▸ What to produce
Write out only the opening lines of the entries, through the line with "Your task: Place".
═══ Given data
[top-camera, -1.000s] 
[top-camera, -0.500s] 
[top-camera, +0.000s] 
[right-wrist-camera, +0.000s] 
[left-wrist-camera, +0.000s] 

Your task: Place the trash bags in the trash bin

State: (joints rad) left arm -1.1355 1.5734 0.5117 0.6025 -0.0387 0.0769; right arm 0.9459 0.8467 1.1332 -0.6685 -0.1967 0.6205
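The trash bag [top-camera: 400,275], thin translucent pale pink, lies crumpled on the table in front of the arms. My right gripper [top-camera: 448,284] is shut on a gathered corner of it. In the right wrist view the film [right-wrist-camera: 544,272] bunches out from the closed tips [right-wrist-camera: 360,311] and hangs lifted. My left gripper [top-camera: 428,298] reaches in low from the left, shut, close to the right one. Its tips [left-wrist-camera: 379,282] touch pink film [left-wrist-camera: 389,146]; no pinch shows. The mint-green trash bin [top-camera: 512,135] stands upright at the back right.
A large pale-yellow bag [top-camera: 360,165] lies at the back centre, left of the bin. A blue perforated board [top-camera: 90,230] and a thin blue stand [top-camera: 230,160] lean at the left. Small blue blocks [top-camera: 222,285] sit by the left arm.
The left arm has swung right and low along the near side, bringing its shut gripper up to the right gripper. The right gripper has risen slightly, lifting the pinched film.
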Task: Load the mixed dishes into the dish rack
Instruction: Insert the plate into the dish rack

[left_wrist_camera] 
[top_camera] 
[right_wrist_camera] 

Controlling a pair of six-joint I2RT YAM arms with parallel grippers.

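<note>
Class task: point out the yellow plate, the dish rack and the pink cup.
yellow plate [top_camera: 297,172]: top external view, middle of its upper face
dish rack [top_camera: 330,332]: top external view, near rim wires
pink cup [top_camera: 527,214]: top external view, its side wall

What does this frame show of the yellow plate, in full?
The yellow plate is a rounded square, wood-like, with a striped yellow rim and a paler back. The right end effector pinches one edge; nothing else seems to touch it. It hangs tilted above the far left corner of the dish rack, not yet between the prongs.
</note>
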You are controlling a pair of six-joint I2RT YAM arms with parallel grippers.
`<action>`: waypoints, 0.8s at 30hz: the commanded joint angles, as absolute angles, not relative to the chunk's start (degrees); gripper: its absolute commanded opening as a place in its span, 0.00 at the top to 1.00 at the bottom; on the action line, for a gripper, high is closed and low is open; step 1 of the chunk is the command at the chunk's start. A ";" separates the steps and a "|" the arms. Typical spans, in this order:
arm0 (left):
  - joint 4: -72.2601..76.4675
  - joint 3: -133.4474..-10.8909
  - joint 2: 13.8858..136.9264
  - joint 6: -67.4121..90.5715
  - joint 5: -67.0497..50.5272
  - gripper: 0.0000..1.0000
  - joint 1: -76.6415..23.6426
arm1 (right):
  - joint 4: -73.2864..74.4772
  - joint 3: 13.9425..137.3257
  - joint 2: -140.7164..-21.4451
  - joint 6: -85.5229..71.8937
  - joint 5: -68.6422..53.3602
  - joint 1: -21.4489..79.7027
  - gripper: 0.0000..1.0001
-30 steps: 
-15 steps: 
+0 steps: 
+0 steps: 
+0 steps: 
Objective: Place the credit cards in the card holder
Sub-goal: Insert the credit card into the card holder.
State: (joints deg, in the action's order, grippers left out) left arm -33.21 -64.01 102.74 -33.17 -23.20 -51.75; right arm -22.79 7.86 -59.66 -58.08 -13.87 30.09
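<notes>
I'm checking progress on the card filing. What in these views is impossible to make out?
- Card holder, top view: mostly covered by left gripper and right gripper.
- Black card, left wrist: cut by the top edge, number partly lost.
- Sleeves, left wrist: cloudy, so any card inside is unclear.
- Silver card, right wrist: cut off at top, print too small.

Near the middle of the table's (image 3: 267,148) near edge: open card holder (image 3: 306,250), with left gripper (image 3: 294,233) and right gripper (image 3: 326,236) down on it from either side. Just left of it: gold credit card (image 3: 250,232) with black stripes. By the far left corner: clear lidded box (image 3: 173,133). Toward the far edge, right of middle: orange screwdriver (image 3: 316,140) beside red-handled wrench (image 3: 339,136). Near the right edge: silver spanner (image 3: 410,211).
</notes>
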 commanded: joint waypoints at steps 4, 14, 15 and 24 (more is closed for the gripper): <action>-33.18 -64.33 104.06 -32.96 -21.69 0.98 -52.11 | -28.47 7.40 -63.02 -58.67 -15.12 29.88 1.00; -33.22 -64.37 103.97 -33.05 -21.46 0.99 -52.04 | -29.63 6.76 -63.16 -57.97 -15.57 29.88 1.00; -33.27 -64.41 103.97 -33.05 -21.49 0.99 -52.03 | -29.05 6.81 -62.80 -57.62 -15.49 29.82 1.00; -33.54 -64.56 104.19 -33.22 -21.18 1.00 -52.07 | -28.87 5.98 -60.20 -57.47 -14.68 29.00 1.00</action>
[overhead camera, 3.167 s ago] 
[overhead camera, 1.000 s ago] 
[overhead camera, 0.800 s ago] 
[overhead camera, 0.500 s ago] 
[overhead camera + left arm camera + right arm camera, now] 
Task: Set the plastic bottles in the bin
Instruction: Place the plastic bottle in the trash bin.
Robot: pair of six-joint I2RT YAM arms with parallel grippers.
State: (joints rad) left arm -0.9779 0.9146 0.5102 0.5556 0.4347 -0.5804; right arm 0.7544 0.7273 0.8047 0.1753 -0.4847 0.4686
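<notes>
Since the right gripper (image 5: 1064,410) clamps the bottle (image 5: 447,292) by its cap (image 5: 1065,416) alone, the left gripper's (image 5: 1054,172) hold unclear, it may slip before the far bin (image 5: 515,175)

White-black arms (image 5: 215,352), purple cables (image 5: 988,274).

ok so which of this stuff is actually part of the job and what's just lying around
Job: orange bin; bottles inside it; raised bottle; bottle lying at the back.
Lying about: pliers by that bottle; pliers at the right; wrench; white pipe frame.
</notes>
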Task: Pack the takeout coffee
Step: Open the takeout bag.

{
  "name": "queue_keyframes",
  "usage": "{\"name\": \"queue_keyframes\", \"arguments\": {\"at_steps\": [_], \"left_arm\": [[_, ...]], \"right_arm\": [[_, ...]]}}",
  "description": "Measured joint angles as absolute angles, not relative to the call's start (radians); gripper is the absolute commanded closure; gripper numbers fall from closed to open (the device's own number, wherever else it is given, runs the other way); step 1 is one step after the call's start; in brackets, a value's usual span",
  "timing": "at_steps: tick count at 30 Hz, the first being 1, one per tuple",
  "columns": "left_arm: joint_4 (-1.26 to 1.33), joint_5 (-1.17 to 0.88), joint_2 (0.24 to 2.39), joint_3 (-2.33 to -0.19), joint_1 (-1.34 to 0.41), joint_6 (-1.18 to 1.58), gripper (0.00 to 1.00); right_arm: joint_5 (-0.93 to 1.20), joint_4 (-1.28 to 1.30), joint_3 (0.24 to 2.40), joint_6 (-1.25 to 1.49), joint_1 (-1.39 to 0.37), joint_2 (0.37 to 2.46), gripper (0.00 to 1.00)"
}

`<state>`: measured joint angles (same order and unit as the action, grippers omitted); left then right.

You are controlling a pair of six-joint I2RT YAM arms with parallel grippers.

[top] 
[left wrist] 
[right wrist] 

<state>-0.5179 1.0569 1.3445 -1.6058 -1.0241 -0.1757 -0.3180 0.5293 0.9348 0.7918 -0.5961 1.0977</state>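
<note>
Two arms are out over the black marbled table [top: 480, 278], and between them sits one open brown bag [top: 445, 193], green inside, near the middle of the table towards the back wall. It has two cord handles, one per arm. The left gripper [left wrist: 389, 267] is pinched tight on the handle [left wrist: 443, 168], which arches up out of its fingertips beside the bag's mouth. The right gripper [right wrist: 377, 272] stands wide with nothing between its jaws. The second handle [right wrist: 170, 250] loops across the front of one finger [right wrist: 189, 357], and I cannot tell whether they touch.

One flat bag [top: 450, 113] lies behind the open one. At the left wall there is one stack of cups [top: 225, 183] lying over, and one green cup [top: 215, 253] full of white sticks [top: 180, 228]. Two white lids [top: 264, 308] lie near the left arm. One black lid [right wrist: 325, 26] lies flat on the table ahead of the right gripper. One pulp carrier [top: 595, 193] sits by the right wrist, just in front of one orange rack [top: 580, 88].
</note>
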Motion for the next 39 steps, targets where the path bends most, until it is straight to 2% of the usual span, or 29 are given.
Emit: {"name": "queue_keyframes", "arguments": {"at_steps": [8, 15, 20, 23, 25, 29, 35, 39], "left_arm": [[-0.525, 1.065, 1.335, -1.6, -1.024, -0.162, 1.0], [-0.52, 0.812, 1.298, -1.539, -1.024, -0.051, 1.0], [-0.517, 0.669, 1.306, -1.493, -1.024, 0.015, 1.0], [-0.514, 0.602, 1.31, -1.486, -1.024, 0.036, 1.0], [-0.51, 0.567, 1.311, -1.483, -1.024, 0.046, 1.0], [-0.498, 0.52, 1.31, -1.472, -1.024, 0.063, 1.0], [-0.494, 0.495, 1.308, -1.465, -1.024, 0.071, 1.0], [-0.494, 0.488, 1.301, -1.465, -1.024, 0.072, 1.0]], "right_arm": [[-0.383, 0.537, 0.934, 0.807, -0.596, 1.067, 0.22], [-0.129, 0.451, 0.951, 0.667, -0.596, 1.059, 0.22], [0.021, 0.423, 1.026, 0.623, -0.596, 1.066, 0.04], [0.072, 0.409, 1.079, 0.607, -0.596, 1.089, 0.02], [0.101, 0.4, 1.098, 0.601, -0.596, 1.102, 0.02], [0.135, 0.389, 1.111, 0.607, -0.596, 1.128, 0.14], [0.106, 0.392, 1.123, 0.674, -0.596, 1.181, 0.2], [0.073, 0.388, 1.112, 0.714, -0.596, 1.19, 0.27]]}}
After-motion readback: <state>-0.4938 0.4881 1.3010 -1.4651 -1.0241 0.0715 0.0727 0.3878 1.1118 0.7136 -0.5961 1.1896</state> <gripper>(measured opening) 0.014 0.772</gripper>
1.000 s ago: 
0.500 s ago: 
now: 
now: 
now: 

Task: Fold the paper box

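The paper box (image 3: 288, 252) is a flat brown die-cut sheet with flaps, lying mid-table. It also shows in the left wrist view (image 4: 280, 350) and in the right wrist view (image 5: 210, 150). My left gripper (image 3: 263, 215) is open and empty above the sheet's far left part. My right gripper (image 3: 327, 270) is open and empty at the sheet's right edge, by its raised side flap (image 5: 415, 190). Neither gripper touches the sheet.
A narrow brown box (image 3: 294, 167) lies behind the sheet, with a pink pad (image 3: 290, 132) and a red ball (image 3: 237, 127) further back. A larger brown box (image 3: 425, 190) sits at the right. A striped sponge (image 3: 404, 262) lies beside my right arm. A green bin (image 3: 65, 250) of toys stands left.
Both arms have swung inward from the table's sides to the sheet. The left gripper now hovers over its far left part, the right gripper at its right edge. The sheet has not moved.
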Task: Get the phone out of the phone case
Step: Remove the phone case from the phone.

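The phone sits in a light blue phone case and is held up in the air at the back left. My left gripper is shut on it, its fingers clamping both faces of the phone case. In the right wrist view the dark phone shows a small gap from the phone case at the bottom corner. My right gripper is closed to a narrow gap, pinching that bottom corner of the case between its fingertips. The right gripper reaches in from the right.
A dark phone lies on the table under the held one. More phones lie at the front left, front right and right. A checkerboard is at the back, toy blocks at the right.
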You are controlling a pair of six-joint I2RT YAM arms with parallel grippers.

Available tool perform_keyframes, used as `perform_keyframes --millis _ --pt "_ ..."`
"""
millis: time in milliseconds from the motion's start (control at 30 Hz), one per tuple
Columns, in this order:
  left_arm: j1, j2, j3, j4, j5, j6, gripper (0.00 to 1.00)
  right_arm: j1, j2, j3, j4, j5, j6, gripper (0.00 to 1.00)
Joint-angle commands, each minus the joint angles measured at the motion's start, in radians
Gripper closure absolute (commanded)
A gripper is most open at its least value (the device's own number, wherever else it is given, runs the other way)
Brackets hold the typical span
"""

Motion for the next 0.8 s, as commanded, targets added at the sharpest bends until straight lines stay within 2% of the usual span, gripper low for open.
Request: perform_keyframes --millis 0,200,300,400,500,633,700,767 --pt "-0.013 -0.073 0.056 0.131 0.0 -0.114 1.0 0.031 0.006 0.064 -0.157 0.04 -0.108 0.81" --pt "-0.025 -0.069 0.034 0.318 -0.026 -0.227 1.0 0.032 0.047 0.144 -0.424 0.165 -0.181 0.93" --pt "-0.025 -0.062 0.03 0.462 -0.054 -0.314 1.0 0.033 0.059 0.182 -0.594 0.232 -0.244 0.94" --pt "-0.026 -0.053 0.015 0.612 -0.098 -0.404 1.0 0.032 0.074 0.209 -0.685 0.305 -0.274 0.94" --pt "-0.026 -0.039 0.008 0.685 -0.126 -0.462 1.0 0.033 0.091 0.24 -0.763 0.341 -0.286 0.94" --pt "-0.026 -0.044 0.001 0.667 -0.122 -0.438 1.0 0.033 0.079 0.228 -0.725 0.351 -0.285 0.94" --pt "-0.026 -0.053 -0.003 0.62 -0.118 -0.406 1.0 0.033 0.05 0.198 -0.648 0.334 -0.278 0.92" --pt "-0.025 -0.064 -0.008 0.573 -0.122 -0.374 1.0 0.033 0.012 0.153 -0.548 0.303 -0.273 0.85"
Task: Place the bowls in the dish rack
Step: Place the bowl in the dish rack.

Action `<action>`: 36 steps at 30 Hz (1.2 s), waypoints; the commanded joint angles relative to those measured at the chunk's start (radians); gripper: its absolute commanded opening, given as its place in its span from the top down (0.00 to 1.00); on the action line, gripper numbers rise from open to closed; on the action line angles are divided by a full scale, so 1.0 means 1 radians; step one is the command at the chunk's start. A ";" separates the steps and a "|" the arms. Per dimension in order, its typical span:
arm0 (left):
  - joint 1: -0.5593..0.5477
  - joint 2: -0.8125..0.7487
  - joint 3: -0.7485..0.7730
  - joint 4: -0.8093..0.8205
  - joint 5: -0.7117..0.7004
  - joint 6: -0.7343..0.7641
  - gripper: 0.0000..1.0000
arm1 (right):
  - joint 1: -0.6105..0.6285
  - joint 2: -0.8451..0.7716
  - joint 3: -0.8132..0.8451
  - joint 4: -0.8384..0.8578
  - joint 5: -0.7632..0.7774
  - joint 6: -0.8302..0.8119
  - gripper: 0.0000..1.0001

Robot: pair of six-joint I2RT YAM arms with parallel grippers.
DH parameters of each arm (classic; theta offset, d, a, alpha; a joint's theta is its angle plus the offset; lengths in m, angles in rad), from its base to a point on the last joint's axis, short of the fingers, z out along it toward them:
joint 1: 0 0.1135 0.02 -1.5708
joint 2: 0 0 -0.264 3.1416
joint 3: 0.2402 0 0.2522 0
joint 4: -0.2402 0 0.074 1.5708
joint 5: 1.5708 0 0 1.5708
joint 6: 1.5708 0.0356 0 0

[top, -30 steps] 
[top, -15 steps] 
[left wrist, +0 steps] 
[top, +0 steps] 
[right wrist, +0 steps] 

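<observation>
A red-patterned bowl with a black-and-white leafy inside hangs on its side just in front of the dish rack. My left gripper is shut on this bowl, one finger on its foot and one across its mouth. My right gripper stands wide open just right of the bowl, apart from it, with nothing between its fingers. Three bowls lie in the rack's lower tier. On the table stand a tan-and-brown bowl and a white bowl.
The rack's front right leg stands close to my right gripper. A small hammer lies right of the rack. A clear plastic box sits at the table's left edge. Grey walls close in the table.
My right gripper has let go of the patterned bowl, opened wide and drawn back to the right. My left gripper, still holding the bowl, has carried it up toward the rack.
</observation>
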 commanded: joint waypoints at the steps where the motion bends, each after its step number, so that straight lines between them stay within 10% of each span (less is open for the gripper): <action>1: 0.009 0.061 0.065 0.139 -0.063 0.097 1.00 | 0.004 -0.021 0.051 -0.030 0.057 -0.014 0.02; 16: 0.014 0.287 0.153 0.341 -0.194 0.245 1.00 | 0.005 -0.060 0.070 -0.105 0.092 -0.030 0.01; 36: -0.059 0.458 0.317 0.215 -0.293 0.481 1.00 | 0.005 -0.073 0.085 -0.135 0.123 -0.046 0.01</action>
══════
▸ Result
[top-camera, -1.000s] 
[top-camera, -0.500s] 
[top-camera, +0.000s] 
[right-wrist-camera, +0.000s] 
[left-wrist-camera, +0.000s] 

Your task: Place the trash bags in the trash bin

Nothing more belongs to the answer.